* WORK INSTRUCTION
Your answer should be the full data, transcribed exactly, with no pictures in it.

* INFORMATION SUPPLIED
Segment Open
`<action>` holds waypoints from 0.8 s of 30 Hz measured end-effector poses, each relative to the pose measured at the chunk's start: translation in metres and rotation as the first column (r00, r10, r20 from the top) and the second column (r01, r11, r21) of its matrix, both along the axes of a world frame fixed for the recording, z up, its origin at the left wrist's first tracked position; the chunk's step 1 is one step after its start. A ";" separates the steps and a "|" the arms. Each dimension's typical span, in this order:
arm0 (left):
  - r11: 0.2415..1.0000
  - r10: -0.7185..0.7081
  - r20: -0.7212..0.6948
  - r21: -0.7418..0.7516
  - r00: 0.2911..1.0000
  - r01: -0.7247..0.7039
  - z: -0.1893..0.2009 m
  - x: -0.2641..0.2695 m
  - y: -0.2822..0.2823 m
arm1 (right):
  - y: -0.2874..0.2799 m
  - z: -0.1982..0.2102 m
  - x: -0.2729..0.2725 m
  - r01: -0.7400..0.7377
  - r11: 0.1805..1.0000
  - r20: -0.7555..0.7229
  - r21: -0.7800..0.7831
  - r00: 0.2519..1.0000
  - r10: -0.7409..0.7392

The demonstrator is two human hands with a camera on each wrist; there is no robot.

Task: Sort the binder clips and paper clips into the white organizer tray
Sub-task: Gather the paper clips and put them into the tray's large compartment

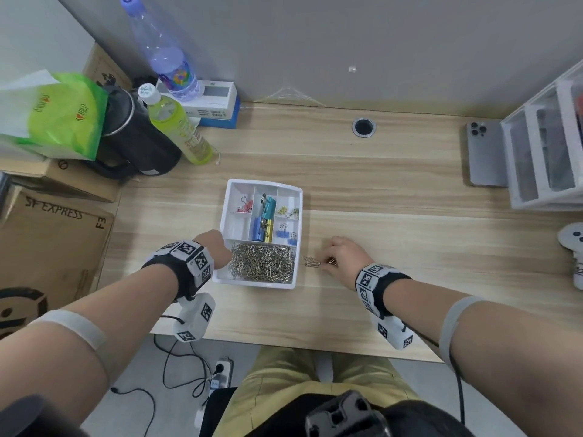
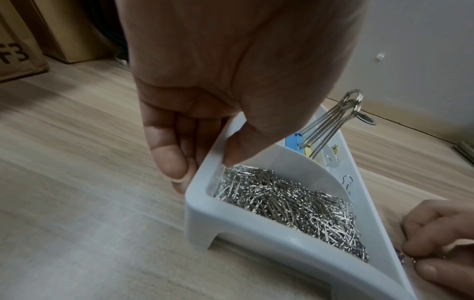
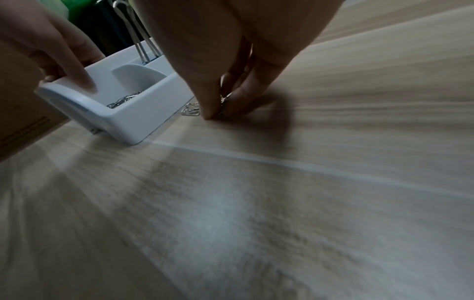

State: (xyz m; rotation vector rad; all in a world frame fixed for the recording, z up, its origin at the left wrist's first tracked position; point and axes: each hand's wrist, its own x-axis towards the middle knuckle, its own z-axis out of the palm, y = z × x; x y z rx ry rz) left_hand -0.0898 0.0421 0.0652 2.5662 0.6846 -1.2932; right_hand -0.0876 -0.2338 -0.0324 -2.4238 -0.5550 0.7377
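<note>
The white organizer tray (image 1: 298, 234) sits mid-desk, its near compartment full of silver paper clips (image 1: 263, 262). Its far cells hold pink (image 1: 246, 205), teal (image 1: 267, 204), blue (image 1: 285, 231) and small yellow binder clips (image 1: 283, 211). My left hand (image 1: 217, 247) holds the tray's near-left wall (image 2: 202, 190), thumb inside over the clips, fingers outside. My right hand (image 1: 339, 258) presses down on the desk just right of the tray and pinches a few paper clips (image 3: 223, 101) between thumb and fingertips. Two loose paper clips (image 1: 311, 261) lie between that hand and the tray.
At the back left stand a black kettle (image 1: 138, 137), a green bottle (image 1: 176, 124), a clear water bottle (image 1: 164, 48) and cardboard boxes (image 1: 53, 244). A phone (image 1: 484, 152) and white drawer unit (image 1: 549, 146) stand back right. A cable hole (image 1: 363, 127) sits in the desk.
</note>
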 end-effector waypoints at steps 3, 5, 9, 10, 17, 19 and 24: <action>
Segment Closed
* RESPONSE BELOW
`<action>` holds waypoints from 0.8 s of 30 Hz measured end-effector poses, each relative to the pose measured at the chunk's start: translation in metres and rotation as the first column (r00, r10, r20 from the top) and the second column (r01, r11, r21) of its matrix, both along the axes of a world frame fixed for the recording, z up, its origin at the left wrist's first tracked position; the chunk's step 1 is one step after its start. A ";" separates the steps and a "|" the arms. Each dimension's typical span, in this order:
arm0 (left):
  - r11: 0.2415..1.0000
  - r10: -0.7185..0.7081
  - r20: -0.7212..0.6948
  - r21: -0.7418..0.7516
  - r00: 0.2911..1.0000
  - r01: -0.7247..0.7039
  - z: -0.1893..0.2009 m
  - x: -0.2641..0.2695 m
  - y: -0.2822..0.2823 m
arm1 (right):
  - y: -0.2874..0.2799 m
  - z: -0.1982..0.2102 m
  - x: -0.2729..0.2725 m
  - r01: -0.7400..0.7377
  - r11: 0.1805..1.0000
  - r20: -0.7555..0.7229
  - r21: -0.7800..0.7831
  - r00: 0.2519..1.0000
  - r10: -0.7409..0.7392

The demonstrator is two human hands with a camera on each wrist; there is no robot.

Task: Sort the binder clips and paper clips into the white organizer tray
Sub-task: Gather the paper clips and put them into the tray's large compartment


State: (xyz m; rotation vector rad; all in a world frame fixed for the recording, z up, its origin at the left wrist's first tracked position; point and axes: each hand's wrist, its own x-axis towards the middle knuckle, its own z-axis out of the palm, y = z × x; x y z rx ry rz) left_hand -0.0898 0.0421 0.0652 2.5662 0.6846 -1.2932; right_hand -0.0876 -0.2338 -0.0324 -2.4238 -0.5550 0.7377
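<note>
The white organizer tray (image 1: 298, 234) sits mid-desk, its near compartment full of silver paper clips (image 1: 263, 262). Its far cells hold pink (image 1: 246, 205), teal (image 1: 267, 204), blue (image 1: 285, 231) and small yellow binder clips (image 1: 283, 211). My left hand (image 1: 217, 247) holds the tray's near-left wall (image 2: 202, 190), thumb inside over the clips, fingers outside. My right hand (image 1: 339, 258) presses down on the desk just right of the tray and pinches a few paper clips (image 3: 223, 101) between thumb and fingertips. Two loose paper clips (image 1: 311, 261) lie between that hand and the tray.
At the back left stand a black kettle (image 1: 138, 137), a green bottle (image 1: 176, 124), a clear water bottle (image 1: 164, 48) and cardboard boxes (image 1: 53, 244). A phone (image 1: 484, 152) and white drawer unit (image 1: 549, 146) stand back right. A cable hole (image 1: 363, 127) sits in the desk.
</note>
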 end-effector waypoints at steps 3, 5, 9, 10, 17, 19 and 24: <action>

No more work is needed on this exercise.